*** Opening Collected data ***

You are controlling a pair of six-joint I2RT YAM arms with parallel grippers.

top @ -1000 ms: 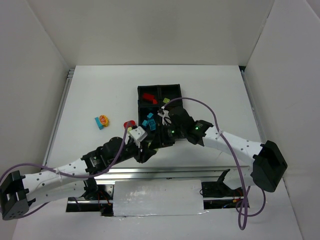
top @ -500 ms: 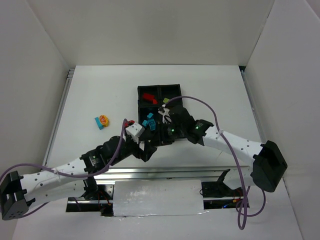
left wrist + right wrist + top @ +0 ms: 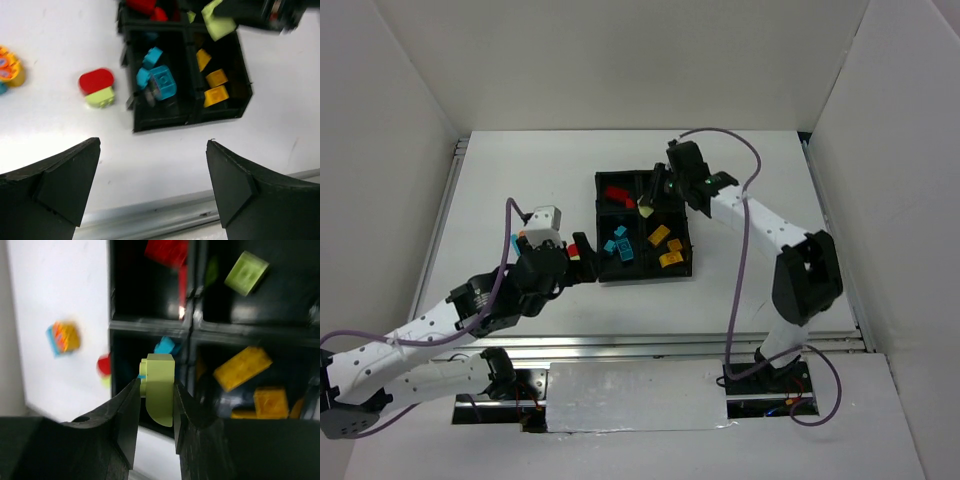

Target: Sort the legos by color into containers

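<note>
Over the right half of the black tray (image 3: pixel 645 279), my right end effector (image 3: pixel 157 395) is clamped on a pale lime green brick (image 3: pixel 159 385), and another lime brick (image 3: pixel 246 272) lies in the far-right compartment. My left end effector (image 3: pixel 152 147) hangs spread wide and empty above the counter (image 3: pixel 60 130), near a red-and-lime brick pair (image 3: pixel 96 87) lying just left of the tray. Red bricks (image 3: pixel 616 193) sit far-left, cyan ones (image 3: pixel 159 80) near-left and orange-yellow ones (image 3: pixel 216 87) near-right.

Glossy plastic legos (image 3: pixel 162 82), blk plastic tray (image 3: pixel 165 122), smooth matt table (image 3: pixel 150 160).
</note>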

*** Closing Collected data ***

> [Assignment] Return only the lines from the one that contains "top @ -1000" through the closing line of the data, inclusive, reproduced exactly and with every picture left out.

> [Solved problem]
top @ -1000 ms: 
top @ -500 ms: 
left wrist + right wrist + top @ +0 ms: 

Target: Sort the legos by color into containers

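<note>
Over the right half of the black tray (image 3: pixel 645 279), my right end effector (image 3: pixel 157 395) is clamped on a pale lime green brick (image 3: pixel 159 385), and another lime brick (image 3: pixel 246 272) lies in the far-right compartment. My left end effector (image 3: pixel 152 147) hangs spread wide and empty above the counter (image 3: pixel 60 130), near a red-and-lime brick pair (image 3: pixel 96 87) lying just left of the tray. Red bricks (image 3: pixel 616 193) sit far-left, cyan ones (image 3: pixel 159 80) near-left and orange-yellow ones (image 3: pixel 216 87) near-right.

Glossy plastic legos (image 3: pixel 162 82), blk plastic tray (image 3: pixel 165 122), smooth matt table (image 3: pixel 150 160).
</note>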

That was the complete answer.